Aim of the task: The lines from the top of the listing through the one containing "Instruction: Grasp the" are to be retyped exactly, with no other lines.

The data:

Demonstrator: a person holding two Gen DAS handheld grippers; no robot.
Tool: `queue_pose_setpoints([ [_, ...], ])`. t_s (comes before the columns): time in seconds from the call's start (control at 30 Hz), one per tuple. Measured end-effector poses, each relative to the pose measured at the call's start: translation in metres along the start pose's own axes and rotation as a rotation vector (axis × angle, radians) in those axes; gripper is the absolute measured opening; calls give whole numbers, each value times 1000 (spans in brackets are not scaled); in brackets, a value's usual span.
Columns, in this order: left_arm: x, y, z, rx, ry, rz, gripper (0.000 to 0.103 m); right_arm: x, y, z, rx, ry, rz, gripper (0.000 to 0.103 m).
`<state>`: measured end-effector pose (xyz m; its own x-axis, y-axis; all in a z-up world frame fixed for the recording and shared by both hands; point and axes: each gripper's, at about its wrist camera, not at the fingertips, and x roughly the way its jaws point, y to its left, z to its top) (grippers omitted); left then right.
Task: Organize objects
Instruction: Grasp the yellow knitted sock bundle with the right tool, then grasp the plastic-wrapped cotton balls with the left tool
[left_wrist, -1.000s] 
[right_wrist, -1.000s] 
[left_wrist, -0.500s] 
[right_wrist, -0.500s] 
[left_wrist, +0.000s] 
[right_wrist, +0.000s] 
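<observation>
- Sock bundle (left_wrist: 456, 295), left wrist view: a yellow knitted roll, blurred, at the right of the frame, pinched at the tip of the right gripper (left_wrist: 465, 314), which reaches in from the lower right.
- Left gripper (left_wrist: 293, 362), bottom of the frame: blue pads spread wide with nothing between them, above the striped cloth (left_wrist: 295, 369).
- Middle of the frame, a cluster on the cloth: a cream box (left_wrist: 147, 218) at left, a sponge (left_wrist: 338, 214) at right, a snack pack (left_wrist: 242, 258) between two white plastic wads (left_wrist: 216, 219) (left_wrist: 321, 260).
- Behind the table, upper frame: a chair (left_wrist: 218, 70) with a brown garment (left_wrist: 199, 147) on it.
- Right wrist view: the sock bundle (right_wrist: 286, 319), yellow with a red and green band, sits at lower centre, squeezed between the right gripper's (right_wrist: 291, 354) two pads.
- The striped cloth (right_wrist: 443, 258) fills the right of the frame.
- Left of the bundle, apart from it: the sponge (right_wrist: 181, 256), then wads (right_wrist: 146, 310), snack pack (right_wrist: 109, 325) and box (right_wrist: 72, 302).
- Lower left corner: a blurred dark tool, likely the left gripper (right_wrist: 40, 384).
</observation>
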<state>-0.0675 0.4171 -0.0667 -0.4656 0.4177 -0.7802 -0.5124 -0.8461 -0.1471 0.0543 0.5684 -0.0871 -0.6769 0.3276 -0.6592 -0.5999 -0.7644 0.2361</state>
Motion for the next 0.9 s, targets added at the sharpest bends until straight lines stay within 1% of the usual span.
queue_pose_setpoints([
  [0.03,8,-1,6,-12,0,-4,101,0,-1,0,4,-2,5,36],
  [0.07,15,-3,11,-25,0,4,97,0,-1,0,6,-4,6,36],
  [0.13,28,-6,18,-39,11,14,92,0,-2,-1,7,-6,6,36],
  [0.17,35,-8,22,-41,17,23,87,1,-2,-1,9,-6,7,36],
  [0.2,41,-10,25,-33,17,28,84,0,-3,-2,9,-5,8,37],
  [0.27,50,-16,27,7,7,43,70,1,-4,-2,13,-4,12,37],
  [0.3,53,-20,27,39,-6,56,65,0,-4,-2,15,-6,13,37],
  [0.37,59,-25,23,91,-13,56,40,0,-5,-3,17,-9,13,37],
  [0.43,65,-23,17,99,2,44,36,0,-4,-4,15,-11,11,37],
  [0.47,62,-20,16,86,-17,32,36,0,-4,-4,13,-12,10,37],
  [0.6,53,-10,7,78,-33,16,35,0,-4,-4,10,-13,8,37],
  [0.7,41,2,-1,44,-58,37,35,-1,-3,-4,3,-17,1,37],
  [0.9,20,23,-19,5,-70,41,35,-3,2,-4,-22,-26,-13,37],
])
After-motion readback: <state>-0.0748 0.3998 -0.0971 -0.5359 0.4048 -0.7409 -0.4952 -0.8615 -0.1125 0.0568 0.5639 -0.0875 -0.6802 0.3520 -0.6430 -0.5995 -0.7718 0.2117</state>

Result for this exercise:
Demonstrator: a person holding two Gen DAS handheld grippers; no robot.
Tool: `queue_pose_setpoints([ [_, ...], ])`. t_s (comes before the columns): time in seconds from the call's start (control at 30 Hz), one per tuple. Measured end-effector poses, each relative to the pose measured at the call's start: translation in metres along the start pose's own axes and rotation as a rotation vector (axis × angle, radians) in those axes; gripper is the absolute measured opening; calls give whole numbers, each value times 1000 (spans in brackets are not scaled); in brackets, a value's usual span.
Columns, in this order: left_arm: x, y, z, rx, ry, rz, gripper (0.000 to 0.103 m); right_arm: x, y, z, rx, ry, rz, gripper (0.000 to 0.103 m).
`<state>`: measured end-effector pose (xyz m; its own x-axis, y-axis; all in a z-up world frame fixed for the recording and shared by both hands; point and axes: each gripper's, at about its wrist camera, not at the fingertips, and x roughly the way its jaws point, y to its left, z to its top) (grippers omitted); left then right.
Task: Organize objects
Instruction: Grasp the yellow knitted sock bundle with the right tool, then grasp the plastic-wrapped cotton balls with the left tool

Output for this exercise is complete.